Oh! My son broke his engagement and moved in with some guy friends of his. That's been a huge relief. How are you going to spend your life? Who are you going to spend your life with? Now, those are very important matters. I want my children to get those as close to right as you can when you're young, naive, and inexperienced. My two oldest are listening. I give them my input, try to support decisions that won't have disastrous consequences, and hope they'll accept some of my life experience to limit damage to their own. I recognized many amazing qualities in my spouse because of all the life crap I'd gone through. My oldest had first row seats to my life show and I hope they see what good things look like- and model a healthy relationship as what they will do in their own lives.
My husband and I had an appointment on Valentine's Day with our lawyer- to do our wills. How romantic? We did have a lovely dinner and very deep conversation that evening. It is the strangest thing to plan major details of your death. We were very lucky in that we both agreed with all of our choices. And then that lead us to reassess everything that's important in our lives. That, and the night before that we had been watching a science channel show on near death experiences. We have strong beliefs, they just don't align well with any one religion or even any one type of religion. That's for another post. I asked my husband if what he thought we be doing one year from now, on Valentine's 2012- and that lead to another deep conversation. These conversations are one of my favorite reasons why I love that man.

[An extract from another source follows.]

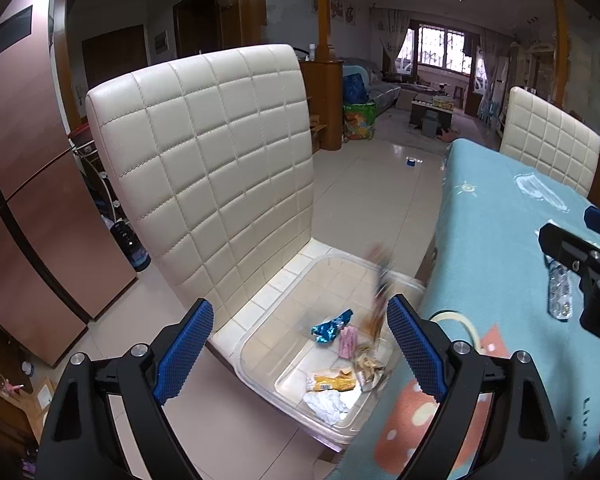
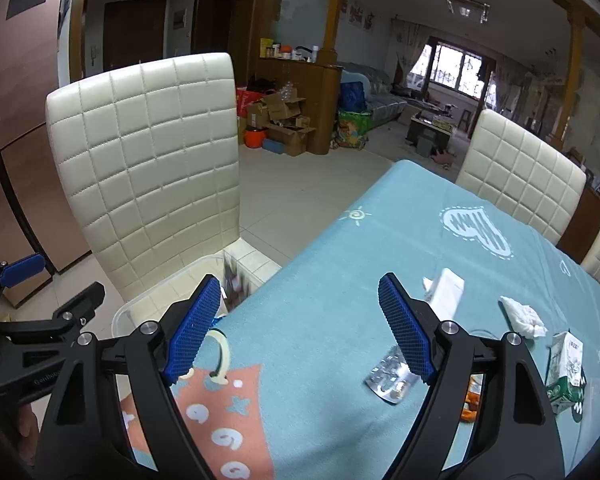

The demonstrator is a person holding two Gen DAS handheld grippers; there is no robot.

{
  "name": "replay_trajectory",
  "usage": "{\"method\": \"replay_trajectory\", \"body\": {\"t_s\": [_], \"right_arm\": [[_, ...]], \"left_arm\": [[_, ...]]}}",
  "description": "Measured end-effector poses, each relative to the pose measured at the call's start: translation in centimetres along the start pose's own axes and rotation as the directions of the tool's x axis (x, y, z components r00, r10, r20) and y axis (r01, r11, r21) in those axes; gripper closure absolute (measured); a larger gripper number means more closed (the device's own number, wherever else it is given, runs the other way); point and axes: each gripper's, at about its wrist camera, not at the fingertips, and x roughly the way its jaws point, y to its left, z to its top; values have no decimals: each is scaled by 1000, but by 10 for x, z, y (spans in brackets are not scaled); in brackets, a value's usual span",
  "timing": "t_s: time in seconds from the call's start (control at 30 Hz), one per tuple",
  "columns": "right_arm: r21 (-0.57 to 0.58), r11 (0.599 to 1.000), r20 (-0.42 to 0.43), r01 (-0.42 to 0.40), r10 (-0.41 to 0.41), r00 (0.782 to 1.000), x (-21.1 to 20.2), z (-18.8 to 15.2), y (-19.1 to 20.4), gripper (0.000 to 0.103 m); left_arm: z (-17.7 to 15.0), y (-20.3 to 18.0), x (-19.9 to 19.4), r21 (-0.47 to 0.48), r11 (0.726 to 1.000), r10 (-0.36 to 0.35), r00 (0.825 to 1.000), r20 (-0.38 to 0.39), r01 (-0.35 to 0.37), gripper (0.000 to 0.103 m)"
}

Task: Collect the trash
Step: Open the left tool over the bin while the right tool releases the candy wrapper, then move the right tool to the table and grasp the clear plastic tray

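Note:
A clear plastic bin (image 1: 260, 344) sits on a cream chair seat beside the table and holds several wrappers, among them a blue foil (image 1: 330, 326). My left gripper (image 1: 300, 344) is open above the bin; a blurred brown wrapper (image 1: 380, 288) is in the air between its fingers over the bin. My right gripper (image 2: 300, 328) is open and empty over the blue tablecloth (image 2: 340, 260). On the table lie a silver blister pack (image 2: 388, 380), a white box (image 2: 446, 288), a crumpled tissue (image 2: 524, 318), a green-white carton (image 2: 566, 372) and an orange scrap (image 2: 470, 404).
The cream quilted chair (image 1: 204, 168) back rises behind the bin. More cream chairs (image 2: 520, 176) stand at the table's far side. A loop of tape (image 2: 220, 356) lies at the table edge. Cardboard boxes (image 2: 280, 120) are stacked across the tiled floor.

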Motion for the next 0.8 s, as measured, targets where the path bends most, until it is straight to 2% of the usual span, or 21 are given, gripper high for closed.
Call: {"method": "replay_trajectory", "body": {"t_s": [0.17,0.5,0.8], "right_arm": [[18,1000,6,24,-24,1000,-10,-4,-16,23],[95,991,30,97,-100,995,-46,-22,-68,23],[203,953,15,224,-232,973,-83,-61,-147,23]], "left_arm": [[2,-15,-6,29,999,-22,1000,8,22,17],[6,-72,-36,126,985,-121,991,48,115,17],[1,-151,-61,244,944,-238,971,36,223,17]]}}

Moving on to more shallow subject... this is silly, but the woman who does my nails talked me into doing the OPI "shatter". I have it over a fuschia "star of the party"- and I love it. Seriously, it makes me happy. Strangely, even though it's not very professional (read: dry/boring/plain)- that's exactly why I like it. My profession is pedantic (look it up), so it's fun to have things that professionally are not what people are expecting. I know, weird. By the way, I think what I do is exhilerating...
Speaking of that... and coming back to deeper subject... it looks like things are accelerating with my professional aspirations. There is a very tangible niche in the current recovery healthcare market- and I think we may have the team and capital to really do something that no one else is doing. I know we're the only ones on our horizon with the experience. This is my ultimate dream. This would shut me up about wanting more out of life. It really would.
I'm getting dangersouly close to my sleeping med hitting, so I'll end here. I'll read till I fall asleep, and will try diligently to NOT post any comments. You'll thank me for that.